-- Your assignment --
Before writing anything, find the line that contains "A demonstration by", then retype the entries below exactly from their first line through that one, without pictures.

-- Extracted records --
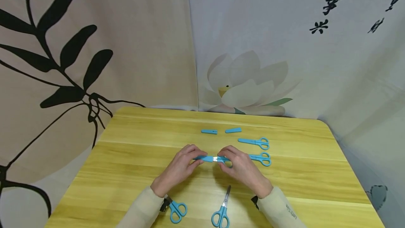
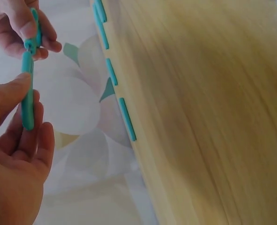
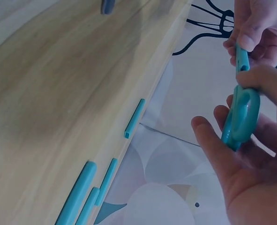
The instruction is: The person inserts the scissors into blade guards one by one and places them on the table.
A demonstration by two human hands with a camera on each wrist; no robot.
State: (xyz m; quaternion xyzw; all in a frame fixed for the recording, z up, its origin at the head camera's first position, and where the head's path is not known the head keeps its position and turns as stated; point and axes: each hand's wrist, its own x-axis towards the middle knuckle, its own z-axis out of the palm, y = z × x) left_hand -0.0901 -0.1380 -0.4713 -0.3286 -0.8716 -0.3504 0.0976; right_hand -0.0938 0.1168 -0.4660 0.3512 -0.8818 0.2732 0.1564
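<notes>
My left hand (image 1: 180,166) pinches a blue blade cover (image 1: 207,158) between thumb and fingers. Blue-handled scissors (image 3: 243,115) are held at the handle loops by my right hand (image 1: 242,168). Between the hands a short length of silver blade (image 1: 215,159) shows, its tip inside the cover's mouth. In the left wrist view the cover (image 2: 27,93) lines up with the scissors (image 2: 33,35). Both hands are raised above the table's middle. Just behind the right hand lies a covered pair of scissors (image 1: 262,158), partly hidden by it.
Another covered pair of scissors (image 1: 254,142) lies farther back, with two loose blue covers (image 1: 209,131) near the far edge. Uncovered scissors (image 1: 220,212) lie at the front of the wooden table (image 1: 310,171). More scissors (image 1: 177,211) lie beside the left sleeve, blades partly hidden.
</notes>
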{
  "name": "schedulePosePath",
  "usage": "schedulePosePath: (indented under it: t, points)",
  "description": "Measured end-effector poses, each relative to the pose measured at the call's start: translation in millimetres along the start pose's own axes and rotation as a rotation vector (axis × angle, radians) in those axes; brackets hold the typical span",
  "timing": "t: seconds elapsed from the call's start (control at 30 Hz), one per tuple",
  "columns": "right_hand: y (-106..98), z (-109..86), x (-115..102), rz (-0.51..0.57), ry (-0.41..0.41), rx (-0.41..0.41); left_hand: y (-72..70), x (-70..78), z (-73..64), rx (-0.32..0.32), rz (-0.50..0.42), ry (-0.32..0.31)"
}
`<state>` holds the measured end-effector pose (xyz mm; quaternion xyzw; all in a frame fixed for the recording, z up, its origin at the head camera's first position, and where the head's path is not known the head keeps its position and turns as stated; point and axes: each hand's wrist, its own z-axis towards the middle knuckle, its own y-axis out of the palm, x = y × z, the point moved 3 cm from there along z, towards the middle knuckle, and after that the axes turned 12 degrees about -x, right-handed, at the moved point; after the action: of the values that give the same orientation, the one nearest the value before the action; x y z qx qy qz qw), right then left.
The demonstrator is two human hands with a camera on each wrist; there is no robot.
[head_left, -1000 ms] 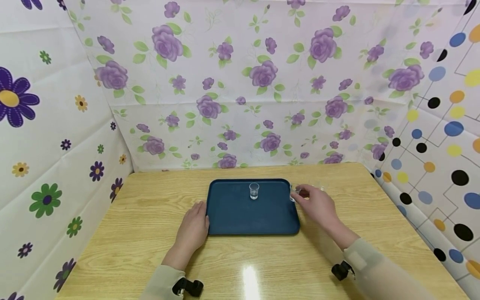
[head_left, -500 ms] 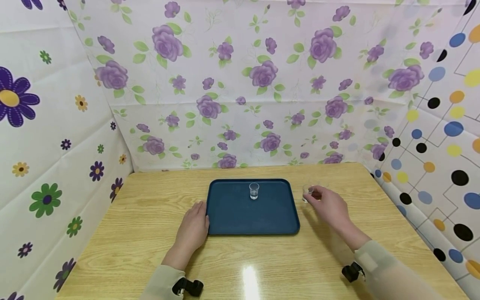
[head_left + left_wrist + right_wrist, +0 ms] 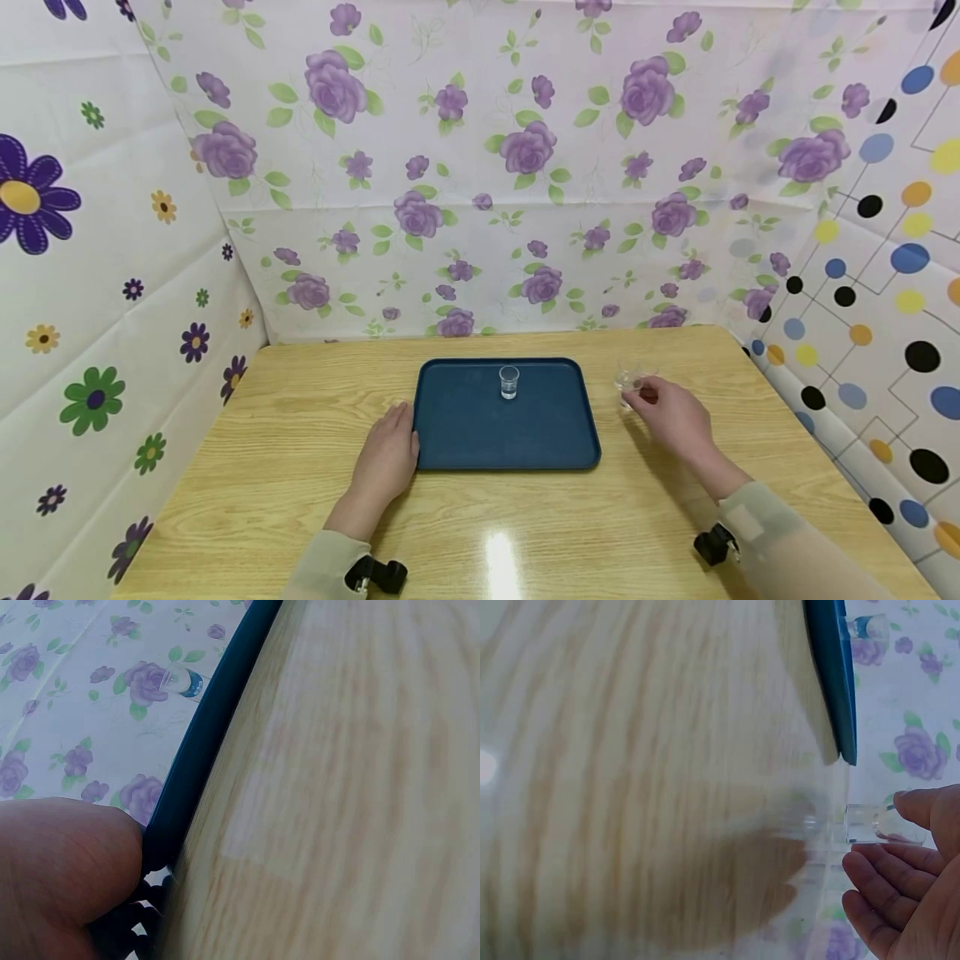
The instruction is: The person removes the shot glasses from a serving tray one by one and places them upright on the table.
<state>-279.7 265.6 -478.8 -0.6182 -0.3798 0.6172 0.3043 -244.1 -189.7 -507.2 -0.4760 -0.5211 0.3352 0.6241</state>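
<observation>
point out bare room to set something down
The blue tray is bare from the standing shot glass to its near rim. The wood-grain table is bare on the tray's near side between the sleeves, and left of the left hand. It's crowded right of the tray: the right hand pinches another shot glass, with what looks like more clear glass close by.

Pinched cup (image 3: 623, 381) partly hidden in head view.
</observation>
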Motion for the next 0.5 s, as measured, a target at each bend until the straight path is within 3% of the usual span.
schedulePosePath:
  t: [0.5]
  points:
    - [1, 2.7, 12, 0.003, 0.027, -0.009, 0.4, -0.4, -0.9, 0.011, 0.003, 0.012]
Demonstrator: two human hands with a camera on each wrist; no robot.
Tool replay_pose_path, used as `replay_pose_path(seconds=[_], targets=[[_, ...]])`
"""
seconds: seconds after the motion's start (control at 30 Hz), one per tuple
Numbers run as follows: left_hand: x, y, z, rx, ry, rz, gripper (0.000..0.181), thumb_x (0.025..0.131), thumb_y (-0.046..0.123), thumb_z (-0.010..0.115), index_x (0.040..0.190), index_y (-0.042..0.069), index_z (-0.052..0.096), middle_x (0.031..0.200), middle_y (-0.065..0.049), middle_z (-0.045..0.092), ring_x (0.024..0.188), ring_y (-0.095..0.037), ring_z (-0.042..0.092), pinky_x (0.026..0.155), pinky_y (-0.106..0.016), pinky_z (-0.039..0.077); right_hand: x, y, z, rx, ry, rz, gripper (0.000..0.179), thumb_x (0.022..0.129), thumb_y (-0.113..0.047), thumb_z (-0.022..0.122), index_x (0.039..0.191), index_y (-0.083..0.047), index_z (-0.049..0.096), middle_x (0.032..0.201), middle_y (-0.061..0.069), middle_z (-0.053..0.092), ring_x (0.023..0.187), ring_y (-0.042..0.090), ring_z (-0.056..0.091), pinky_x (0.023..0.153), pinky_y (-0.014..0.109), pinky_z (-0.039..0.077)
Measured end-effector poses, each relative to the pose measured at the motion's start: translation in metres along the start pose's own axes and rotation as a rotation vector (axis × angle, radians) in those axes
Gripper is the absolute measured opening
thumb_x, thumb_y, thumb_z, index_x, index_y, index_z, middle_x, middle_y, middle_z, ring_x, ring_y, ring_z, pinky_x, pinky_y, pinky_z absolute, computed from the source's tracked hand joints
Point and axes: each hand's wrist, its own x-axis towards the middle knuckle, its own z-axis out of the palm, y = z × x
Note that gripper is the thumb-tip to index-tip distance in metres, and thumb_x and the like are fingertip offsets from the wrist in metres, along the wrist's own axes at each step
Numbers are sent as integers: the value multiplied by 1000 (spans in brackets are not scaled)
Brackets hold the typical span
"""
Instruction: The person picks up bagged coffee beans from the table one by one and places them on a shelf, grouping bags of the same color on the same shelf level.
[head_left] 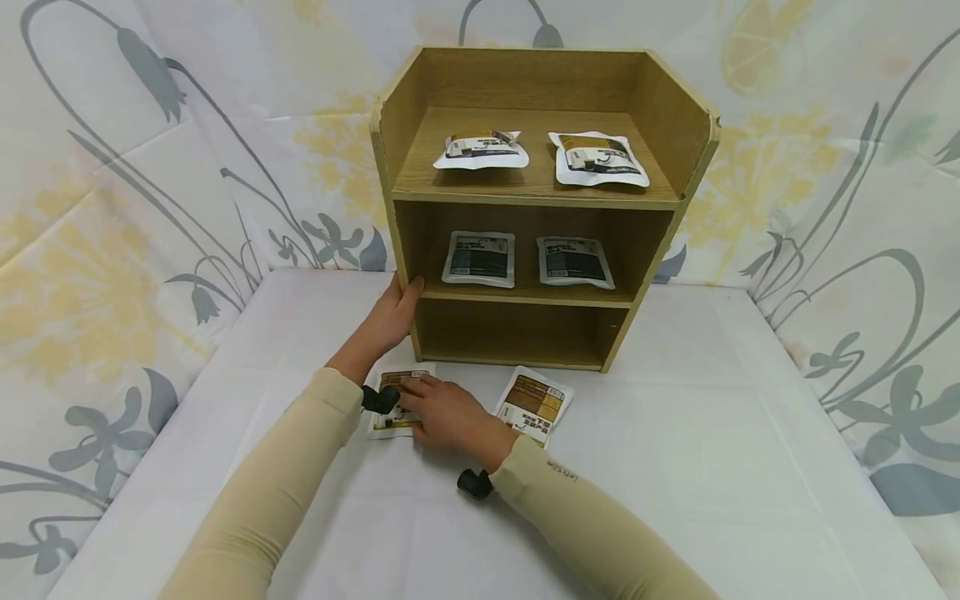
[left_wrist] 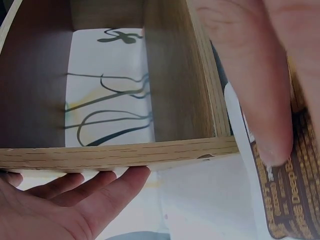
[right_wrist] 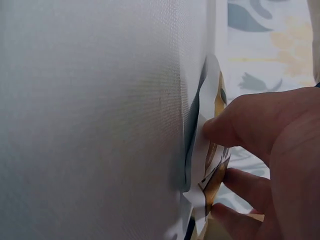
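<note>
My left hand [head_left: 386,321] rests against the left side panel of a wooden shelf unit [head_left: 517,364]; in the left wrist view its fingers [left_wrist: 131,182] lie extended along the outside of the panel. Right in front of the unit, a brown-and-white sealed pouch [head_left: 390,423] lies flat at the left. My right hand [head_left: 453,417] reaches over it, and in the right wrist view thumb and fingers [right_wrist: 245,187] pinch the crinkled pouch [right_wrist: 204,145]. A second yellow-and-brown pouch [head_left: 532,404] lies tilted on the table, its lower end partly behind the right wrist.
Two brown-and-white pouches, a left one [head_left: 480,150] and a right one [head_left: 600,158], sit on the top shelf. Two dark green pouches, left [head_left: 480,258] and right [head_left: 573,261], lie on the middle shelf. A patterned cloth [head_left: 187,125] hangs behind the white table [head_left: 720,467].
</note>
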Motion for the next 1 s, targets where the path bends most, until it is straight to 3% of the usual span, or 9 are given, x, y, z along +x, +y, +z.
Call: replay_pose_path(seconds=[0.13, 0.33, 0.47, 0.63, 0.87, 1.0], targets=[[-1, 1, 0, 18, -2, 4, 68, 102, 55, 22, 157, 18, 4, 152, -20, 32, 136, -38, 41, 110, -55, 35, -3, 2, 1, 29, -5, -4, 48, 94, -25, 57, 141, -25, 50, 154, 2, 38, 142, 24, 38, 112, 37, 37], [0, 1, 0, 20, -2, 10, 69, 102, 54, 21, 157, 16, 3, 151, -21, 33, 135, -39, 42, 109, -55, 36, -7, 4, -1, 137, -22, 2, 57, 87, -29, 70, 140, -25, 50, 152, 4, 40, 142, 25, 36, 114, 37, 35], [0, 1, 0, 5, -5, -4, 69, 102, 55, 22, 157, 18, 3, 151, -20, 33, 134, -38, 43, 108, -55, 37, -9, 5, -3, 199, -29, 28, 60, 84, -31, 76, 139, -26, 52, 150, 5, 43, 139, 24, 41, 111, 37, 39], [2, 1, 2, 11, -5, -18, 70, 101, 57, 21, 157, 19, 2, 153, -18, 31, 135, -37, 42, 109, -55, 36, -10, 5, -8, 189, -42, 32, 60, 83, -26, 77, 138, -26, 53, 147, 3, 46, 133, 21, 48, 105, 35, 44], [2, 2, 2, 4, -6, -20, 69, 102, 56, 22, 157, 19, 2, 153, -18, 31, 136, -37, 41, 110, -55, 36, -16, 6, -7, 118, 12, -62, 63, 81, -9, 76, 137, -28, 53, 135, 3, 54, 122, 18, 55, 91, 31, 52], [0, 3, 1, 8, -3, -19, 69, 102, 55, 22, 157, 18, 3, 153, -19, 31, 136, -37, 41, 111, -54, 34, -21, 7, -6, 80, 39, -87, 61, 83, -6, 72, 137, -27, 53, 138, 5, 52, 127, 20, 52, 94, 33, 52]])
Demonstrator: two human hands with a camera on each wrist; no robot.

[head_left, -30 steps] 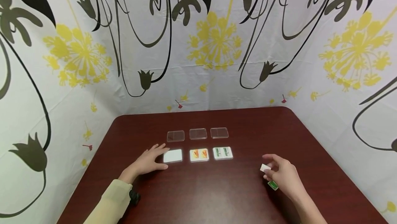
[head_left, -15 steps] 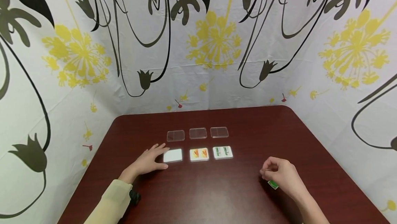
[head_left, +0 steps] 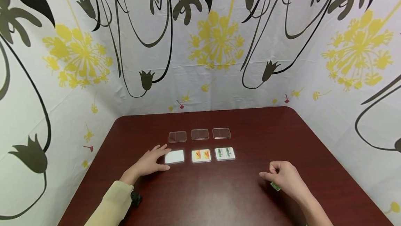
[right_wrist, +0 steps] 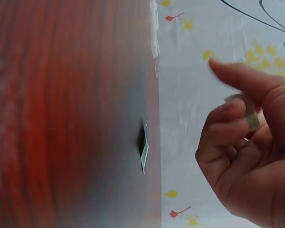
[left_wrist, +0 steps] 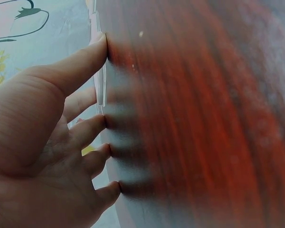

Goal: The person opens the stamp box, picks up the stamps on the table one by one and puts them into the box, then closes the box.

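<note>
My left hand (head_left: 150, 162) rests on the table with its fingers spread, around the left side of a clear case with a blank white top (head_left: 174, 156). In the left wrist view the fingertips touch the wood beside the case edge. My right hand (head_left: 287, 178) hovers over the right part of the table. Its curled fingers hold a small card (right_wrist: 251, 118), pale and greenish, mostly hidden in the palm; the thumb is stretched out apart from it. Under that hand a small green card (head_left: 275, 186) lies on the table, looking slightly bent in the right wrist view.
To the right of the white one lie a case with orange pictures (head_left: 201, 156) and one with green pictures (head_left: 225, 153). Behind them are three clear cases, the left (head_left: 177, 136), middle (head_left: 199, 134) and right (head_left: 221, 133). Patterned cloth (head_left: 213, 90) surrounds the dark red table (head_left: 203, 198).
The white-backed card between my right fingertips has gone back into the curled fingers, and the thumb has stretched out. The left hand has stayed in place.
</note>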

-- Result for this exercise --
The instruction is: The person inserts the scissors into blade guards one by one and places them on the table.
A demonstration by two human hands with a camera on each wrist; no robot.

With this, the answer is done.